Managing and Preventing PCOS Naturally
Updated: Jun 21, 2019
Did you know that...
Polycystic Ovary Syndrome affects 15-20 percent of women in their childbearing age.
In the U.S. there are approximately 5 million women living with PCOS.
What is PCOS?
Polycystic Ovary Syndrome or PCOS is a hormonal disorder that typically affects women during their reproductive years.
Women who experience PCOS tend to have irregular cycles and can sometimes go months without a period, as well as have an excess of the male hormone, androgen.
It is common for the ovaries to become enlarged and develop cysts on the outer edges in addition to also affecting the ovaries ability to release eggs.
Therefore, women who have developed PCOS tend to have a more difficult time getting pregnant or carrying a pregnancy to full term. If left untreated or not well managed, long-term complications can include type 2 diabetes, heart disease, endometrial cancer, obesity, fatty liver (nonalcoholic), sleep apnea, miscarriage/premature birth, and anxiety/depression.
Many women first experience symptoms of PCOS in their teens around the time they begin their first menstrual period, although it can develop later on.
Symptoms of PCOS include:
-excess male hormone
-excessive hair growth/baldness or hair thinning
-low sex drive
-weight gain/inability to lose weight
-emotional conditions such as anxiety or depression
What are risk factors for developing PCOS?
-inflammation (due to toxin exposure, unhealthy diet, the body's inability to detox correctly, etc.)
-hormone imbalances (imbalances in other hormone systems in the body)
-genetic predisposition (family history of PCOS)
How can you improve or prevent PCOS naturally?
Once diagnosed, conventional treatment for PCOS include the use of birth control pills containing estrogen and progestin or progestin only therapy to help regulate periods, clomiphene (an anti-estrogen medication taken at the first part of the menstrual cycle), letrozole (a breast cancer treatment intended for use in helping stimulate the ovaries), and/or metformin (used to help improve insulin resistance/regulate blood sugar).
Unfortunately, medications can be ineffective and/or have undesirable side effects.
Therefore, it can be beneficial to apply natural strategies that not only have minimal, if any, side effects but also provide long term results.
Adapt an anti-inflammatory eating plan: because one of the major factors in PCOS is inflammation, you want to lessen the stress on your body by removing foods that increase inflammation. Inflammatory foods include sugars and grains, bad fats (saturated fats), and conventional meats. You want to add a variety of organic fruits and veggies (free of pesticides); grass-fed, free-range, wild-caught meats and fish (no hormones, antibiotics, and higher in Omega-3 fatty acids); and include healthy fats such as coconut, olive, and avocado oils, grass-fed butter, and ghee. These fats help fuel the body to fight against inflammation. The key is to have a healthy variety. You also want to add some support for your digestive tract and liver (our filter) with herbs such as turmeric, ginger, parsley, dandelion, milk thistle, and lemon/lime.
Exercise: exercise is important for weight management and helping improve muscle tone as well as boost hormones that help burn fat. Walking 30 minutes a day is a great start and as you adapt to a routine, you can try a High Intensity Interval Training program that works for you.
Avoid endocrine disruptors: this includes all kinds of toxins such as dioxins, pesticides, polychlorinated disrupting compounds, parabens, phthalates, and Bisphenol A (BPA). And where are most of these found? In makeup, body wash, shampoo/conditioner, deodorants, laundry soap, cookware, packaging (foods), perfumes, feminine hygiene products, dry cleaning, etc. Remember, the skin absorbs what we put on it and will take it directly to the bloodstream. Therefore, it is important to check labels and/or use products that are cleaner and free of endocrine disruptors. Don’t know about a product? You can search for it at www.ewg.org and see where it ranks on their list.

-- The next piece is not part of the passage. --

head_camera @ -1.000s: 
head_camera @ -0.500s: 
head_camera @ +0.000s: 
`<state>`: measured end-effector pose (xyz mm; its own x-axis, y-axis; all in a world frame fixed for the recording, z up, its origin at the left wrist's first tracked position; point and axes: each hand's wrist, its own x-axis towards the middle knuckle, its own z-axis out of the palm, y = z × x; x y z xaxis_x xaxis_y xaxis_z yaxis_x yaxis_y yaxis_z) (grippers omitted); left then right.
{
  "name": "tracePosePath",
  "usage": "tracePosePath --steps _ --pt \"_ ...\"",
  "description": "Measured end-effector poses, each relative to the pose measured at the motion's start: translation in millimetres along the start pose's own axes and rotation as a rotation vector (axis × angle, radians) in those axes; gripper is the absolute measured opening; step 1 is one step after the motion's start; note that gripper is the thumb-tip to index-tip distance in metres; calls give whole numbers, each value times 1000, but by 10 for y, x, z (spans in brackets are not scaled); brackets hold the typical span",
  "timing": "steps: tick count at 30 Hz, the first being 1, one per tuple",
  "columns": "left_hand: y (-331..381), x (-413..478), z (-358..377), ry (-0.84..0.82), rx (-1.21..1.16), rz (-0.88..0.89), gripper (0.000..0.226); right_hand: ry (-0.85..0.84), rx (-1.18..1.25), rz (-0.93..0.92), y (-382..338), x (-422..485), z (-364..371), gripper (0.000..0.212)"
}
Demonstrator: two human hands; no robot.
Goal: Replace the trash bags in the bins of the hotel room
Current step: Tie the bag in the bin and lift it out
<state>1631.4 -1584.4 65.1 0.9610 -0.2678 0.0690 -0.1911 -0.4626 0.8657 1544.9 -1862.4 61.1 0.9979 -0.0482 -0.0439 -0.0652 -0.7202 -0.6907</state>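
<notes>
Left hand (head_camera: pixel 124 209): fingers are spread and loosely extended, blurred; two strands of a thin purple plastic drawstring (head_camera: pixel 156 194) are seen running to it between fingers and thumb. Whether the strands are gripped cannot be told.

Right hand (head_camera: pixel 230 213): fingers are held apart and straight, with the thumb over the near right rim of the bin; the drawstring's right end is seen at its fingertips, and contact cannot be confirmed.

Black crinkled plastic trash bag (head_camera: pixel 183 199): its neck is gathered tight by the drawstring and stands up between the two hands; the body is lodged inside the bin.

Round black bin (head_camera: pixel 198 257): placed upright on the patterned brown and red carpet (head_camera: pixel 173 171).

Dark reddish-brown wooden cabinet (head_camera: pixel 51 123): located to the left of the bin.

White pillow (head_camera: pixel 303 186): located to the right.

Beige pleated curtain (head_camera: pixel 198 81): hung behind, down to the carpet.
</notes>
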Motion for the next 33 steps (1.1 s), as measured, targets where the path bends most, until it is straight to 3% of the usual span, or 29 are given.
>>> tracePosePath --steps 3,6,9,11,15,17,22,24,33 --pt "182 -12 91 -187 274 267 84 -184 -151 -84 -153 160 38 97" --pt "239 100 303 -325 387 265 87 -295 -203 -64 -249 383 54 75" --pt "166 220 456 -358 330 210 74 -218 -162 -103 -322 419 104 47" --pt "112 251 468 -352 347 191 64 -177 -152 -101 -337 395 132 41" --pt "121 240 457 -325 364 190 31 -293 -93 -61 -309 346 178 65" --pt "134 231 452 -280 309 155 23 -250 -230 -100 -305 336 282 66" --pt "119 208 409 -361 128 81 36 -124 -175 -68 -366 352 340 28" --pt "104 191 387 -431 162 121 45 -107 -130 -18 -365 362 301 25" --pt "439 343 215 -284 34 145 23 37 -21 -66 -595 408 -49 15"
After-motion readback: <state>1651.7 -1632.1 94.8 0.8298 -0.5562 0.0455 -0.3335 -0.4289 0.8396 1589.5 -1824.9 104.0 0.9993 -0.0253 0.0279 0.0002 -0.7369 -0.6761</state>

Reduce stress: chronic stress increases cortisol output in the body, keeping it in fight or flight mode, and weakening the body’s defense systems. Over time, this can have an effect on your ability to manage weight, getting good quality sleep, and helping regulate other hormone systems, which are all essential for helping the body heal. Great stress reducing activities include meditation, journaling, yoga, and walking.
Make sure to monitor you vitamin D levels: vitamin D is essential for helping reduce inflammation in the body, prevent autoimmunity, boost brain function, reduce cancer cell growth, better sleep, boosts immunity (supports your body’s defense system), and helps reduce the risk of heart disease. If you are not getting enough sun (best way to increase vitamin D levels), ask you doctor to test your vitamin D level, and supplement as needed. Optimal vitamin D levels should be between 50-70 ng/mL.